In this notebook, we make a CNN model with 3 conv2D layer, 1 flatten and 1 dense layer. We turn off training in the very beginning and train + evaluate on the training and test dataset. After that, we evaluate 10 most irrelevant filters based upon their average sum of their activations on 3 different axes (0,1,2). '0' takes all the datasets, '1' is along the height, and '2' is along the width.
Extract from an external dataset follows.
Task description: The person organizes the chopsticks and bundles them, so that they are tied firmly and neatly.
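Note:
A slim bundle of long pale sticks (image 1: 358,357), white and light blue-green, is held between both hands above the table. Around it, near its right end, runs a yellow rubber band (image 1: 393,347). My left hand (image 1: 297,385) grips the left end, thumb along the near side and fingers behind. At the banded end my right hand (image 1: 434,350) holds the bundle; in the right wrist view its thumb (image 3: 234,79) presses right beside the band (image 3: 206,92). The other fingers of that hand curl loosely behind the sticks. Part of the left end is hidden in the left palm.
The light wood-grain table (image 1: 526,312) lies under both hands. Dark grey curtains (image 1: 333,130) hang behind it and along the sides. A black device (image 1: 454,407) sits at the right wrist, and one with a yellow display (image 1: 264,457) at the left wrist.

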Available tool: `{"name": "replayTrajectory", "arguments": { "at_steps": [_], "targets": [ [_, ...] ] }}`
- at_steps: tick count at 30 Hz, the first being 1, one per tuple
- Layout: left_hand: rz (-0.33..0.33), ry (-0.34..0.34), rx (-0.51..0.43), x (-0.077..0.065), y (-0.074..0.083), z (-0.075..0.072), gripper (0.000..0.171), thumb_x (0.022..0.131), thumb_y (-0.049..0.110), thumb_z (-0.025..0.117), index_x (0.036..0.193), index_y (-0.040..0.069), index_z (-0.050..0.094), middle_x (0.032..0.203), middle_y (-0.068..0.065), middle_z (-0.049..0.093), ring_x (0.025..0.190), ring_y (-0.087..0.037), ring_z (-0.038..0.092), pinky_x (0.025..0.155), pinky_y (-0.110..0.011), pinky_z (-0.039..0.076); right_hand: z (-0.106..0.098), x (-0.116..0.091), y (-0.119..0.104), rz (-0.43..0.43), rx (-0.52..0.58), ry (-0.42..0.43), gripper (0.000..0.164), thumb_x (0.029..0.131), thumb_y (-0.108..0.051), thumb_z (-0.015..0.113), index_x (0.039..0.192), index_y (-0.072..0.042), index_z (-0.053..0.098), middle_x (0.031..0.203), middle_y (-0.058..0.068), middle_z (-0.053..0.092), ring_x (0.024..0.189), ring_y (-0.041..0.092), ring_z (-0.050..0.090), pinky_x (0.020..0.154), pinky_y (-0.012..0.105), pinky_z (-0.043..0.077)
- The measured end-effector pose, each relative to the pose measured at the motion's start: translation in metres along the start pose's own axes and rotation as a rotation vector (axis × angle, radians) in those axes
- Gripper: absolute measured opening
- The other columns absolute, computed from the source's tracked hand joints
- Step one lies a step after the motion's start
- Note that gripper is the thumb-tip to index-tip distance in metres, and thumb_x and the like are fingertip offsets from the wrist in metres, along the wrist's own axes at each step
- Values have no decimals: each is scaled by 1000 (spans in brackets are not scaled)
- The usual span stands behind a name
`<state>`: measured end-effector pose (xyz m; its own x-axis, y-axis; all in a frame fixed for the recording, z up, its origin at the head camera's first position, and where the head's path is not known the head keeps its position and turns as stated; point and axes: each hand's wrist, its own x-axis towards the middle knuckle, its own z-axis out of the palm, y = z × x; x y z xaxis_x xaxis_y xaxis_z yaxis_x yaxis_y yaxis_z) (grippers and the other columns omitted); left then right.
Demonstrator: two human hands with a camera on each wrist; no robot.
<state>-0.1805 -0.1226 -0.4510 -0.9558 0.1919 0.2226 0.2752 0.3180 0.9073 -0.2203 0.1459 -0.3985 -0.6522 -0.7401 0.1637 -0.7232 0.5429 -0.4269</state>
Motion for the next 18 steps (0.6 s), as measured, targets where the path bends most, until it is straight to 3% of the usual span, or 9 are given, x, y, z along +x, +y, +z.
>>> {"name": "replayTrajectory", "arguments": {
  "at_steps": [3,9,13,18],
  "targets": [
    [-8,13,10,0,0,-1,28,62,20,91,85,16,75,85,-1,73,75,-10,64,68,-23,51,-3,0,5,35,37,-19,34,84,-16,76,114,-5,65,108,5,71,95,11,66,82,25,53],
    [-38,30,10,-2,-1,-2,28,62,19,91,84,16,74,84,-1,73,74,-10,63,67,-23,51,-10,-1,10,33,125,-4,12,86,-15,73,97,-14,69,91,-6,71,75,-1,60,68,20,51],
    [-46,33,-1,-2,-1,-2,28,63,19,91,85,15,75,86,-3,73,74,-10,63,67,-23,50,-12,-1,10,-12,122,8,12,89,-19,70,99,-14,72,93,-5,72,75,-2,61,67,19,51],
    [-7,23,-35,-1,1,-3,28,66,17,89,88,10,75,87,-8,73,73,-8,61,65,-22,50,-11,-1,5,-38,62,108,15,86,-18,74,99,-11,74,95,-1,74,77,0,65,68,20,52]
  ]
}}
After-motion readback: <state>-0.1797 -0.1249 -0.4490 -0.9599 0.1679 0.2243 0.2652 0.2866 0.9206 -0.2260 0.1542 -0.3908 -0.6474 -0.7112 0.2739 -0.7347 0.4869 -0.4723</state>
After removing the irrelevant filters, we train+evaluate to check the accuracy and time elapsed on training.

In [2]:
#defining imports
import tensorflow as tf
import numpy as np
import matplotlib.pyplot as plt
import time
from tensorflow.keras import datasets
from keras.layers import Dense
from keras.layers import Conv2D, Layer
import tensorflow_model_optimization as tfmot

In [3]:
# get MNIST fashion
from keras.datasets import fashion_mnist
(fashion_train_img, fashion_train_labels), (fashion_test_img, fashion_test_labels) = fashion_mnist.load_data()

In [4]:
#adding 4th dimension as 1 to declare as grayscale image
#normalizing the images
fashion_train_img = fashion_train_img.reshape((60000, 28, 28, 1))
fashion_train_img = fashion_train_img/255.0

fashion_test_img = fashion_test_img.reshape((10000, 28, 28, 1))
fashion_test_img = fashion_test_img/255.0

Defining our model

In [5]:
# Define the CNN model
model = tf.keras.models.Sequential([
    tf.keras.layers.Conv2D(32, (3, 3), activation='relu', input_shape=(28, 28, 1), name='conv2d_1'),
    tf.keras.layers.Conv2D(32, (3, 3), activation='relu',input_shape=(28, 28, 1), name='conv2d_2'),
    tf.keras.layers.Conv2D(32, (3, 3), activation='relu', input_shape=(28, 28, 1), name='conv2d_3'),
    tf.keras.layers.Flatten(name='flatten'),
    tf.keras.layers.Dense(10, activation='softmax', name='output')
])

Turning off Backprop for Conv2D layers

In [6]:
# compile the model
opt = tf.keras.optimizers.legacy.Adam(learning_rate=0.001)
model.compile(optimizer=opt,
              loss='sparse_categorical_crossentropy',
              metrics=['accuracy'])

In [7]:
# Train the model and display the activations after each epoch
start_time = time.time()
history = model.fit(fashion_train_img, fashion_train_labels, epochs=5, validation_data=(fashion_test_img, fashion_test_labels))
end_time = time.time()

Epoch 1/5
Epoch 2/5
Epoch 3/5
Epoch 4/5
Epoch 5/5


In [8]:
test_loss, test_acc = model.evaluate(fashion_test_img, fashion_test_labels, verbose=2)
print('Test accuracy:', test_acc)
print('Time elapsed: ', end_time - start_time)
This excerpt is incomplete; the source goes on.